### Directions for this task
Please copy exactly the lines from the top of the data through the line containing "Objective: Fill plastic", and nothing else.

Records from a data source:
___
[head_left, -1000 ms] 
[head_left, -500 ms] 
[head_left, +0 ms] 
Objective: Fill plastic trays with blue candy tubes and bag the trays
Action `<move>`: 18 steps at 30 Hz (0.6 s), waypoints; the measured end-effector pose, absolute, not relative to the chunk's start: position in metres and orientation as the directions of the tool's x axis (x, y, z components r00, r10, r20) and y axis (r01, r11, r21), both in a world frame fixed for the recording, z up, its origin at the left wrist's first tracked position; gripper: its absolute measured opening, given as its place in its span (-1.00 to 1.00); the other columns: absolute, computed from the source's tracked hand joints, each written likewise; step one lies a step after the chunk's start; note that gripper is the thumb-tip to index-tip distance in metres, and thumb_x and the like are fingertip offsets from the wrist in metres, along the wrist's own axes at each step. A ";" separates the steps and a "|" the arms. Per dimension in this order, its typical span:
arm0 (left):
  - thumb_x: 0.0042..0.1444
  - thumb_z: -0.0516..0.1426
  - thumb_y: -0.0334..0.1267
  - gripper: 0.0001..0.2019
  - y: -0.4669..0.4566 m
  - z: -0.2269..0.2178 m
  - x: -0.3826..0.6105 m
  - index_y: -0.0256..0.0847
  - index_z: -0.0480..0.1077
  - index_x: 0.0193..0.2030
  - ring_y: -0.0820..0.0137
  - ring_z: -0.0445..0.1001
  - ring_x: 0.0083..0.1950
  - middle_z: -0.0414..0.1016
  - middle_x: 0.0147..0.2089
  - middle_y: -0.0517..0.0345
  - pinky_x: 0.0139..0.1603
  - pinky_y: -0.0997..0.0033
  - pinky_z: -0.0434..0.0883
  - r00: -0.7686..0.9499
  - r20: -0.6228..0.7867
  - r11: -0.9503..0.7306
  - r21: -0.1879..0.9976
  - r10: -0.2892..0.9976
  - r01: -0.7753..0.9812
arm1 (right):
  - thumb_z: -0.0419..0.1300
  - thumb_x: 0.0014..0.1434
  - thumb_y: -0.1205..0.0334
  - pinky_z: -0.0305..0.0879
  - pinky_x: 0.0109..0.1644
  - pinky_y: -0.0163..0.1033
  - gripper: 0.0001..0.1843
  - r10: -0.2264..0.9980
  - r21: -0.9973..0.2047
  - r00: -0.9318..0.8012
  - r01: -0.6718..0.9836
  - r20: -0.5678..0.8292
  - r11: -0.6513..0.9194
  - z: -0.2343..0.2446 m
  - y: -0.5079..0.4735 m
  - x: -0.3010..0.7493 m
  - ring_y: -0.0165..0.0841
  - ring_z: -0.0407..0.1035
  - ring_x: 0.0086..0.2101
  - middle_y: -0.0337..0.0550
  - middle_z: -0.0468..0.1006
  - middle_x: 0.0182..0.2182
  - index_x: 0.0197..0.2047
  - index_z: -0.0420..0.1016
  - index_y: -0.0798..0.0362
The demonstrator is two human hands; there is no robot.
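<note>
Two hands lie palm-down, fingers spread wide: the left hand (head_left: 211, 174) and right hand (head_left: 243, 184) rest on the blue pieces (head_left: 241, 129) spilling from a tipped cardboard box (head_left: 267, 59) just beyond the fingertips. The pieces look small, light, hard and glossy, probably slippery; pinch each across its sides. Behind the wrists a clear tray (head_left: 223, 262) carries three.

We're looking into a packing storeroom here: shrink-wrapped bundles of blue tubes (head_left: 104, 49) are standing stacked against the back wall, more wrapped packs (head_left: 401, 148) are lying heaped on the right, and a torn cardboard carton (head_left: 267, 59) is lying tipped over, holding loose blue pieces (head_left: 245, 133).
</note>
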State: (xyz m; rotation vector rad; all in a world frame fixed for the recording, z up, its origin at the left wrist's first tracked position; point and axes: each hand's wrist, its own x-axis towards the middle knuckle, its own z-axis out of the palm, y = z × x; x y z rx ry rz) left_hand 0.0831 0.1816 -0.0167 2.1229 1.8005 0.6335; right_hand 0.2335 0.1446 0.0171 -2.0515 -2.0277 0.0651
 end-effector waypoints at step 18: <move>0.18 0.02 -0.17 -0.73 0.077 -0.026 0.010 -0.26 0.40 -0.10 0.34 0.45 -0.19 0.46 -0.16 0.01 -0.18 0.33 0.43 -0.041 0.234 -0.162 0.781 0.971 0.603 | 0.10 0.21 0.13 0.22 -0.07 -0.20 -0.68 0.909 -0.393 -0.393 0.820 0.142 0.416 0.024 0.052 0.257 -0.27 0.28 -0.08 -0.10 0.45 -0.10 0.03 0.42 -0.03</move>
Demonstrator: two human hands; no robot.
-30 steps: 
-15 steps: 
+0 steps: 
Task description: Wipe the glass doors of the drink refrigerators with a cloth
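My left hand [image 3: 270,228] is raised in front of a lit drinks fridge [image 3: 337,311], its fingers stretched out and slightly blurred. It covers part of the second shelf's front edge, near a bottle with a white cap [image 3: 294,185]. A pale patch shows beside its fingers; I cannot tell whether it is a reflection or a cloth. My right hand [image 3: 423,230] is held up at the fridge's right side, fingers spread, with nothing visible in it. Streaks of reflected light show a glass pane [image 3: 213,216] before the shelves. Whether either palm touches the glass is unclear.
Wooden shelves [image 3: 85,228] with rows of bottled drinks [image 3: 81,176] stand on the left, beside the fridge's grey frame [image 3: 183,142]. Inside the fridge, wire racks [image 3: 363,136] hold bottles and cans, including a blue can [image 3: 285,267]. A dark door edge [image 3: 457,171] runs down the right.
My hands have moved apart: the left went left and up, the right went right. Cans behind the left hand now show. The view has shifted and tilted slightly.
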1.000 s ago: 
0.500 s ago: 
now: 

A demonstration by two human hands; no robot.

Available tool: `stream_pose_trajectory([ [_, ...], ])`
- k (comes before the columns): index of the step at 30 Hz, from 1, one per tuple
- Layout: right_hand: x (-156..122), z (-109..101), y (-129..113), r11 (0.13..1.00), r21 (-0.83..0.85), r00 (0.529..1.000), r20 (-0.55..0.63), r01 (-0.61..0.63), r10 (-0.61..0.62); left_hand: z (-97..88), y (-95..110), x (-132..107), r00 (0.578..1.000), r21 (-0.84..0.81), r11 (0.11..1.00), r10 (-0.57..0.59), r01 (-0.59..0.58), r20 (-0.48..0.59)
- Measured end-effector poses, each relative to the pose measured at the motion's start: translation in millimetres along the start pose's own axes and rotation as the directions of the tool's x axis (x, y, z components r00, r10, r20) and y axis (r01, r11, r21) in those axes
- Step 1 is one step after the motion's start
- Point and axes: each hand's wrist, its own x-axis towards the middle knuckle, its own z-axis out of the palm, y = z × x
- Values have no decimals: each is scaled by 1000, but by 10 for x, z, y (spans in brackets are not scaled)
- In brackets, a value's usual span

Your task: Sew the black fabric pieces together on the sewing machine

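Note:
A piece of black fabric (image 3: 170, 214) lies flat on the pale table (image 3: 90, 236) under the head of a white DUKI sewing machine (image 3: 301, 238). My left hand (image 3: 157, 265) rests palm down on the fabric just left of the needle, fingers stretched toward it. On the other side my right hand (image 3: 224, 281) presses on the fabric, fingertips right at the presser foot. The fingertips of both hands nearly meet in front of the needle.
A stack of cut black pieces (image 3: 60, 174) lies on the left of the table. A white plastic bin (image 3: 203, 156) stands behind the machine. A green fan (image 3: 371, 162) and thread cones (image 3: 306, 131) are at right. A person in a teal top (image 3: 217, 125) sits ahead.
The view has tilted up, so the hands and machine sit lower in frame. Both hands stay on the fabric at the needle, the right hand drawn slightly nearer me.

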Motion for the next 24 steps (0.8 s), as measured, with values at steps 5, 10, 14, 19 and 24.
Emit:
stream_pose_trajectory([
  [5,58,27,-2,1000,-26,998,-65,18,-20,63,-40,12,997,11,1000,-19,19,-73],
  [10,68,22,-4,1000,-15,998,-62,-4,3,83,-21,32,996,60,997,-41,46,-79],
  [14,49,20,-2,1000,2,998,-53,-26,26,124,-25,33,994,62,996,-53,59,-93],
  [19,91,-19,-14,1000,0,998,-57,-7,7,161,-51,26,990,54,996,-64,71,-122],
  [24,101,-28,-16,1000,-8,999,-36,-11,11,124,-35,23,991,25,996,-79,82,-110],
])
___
### Task answer
[head_left, -1000 ms] 
[head_left, -500 ms] 
[head_left, +0 ms] 
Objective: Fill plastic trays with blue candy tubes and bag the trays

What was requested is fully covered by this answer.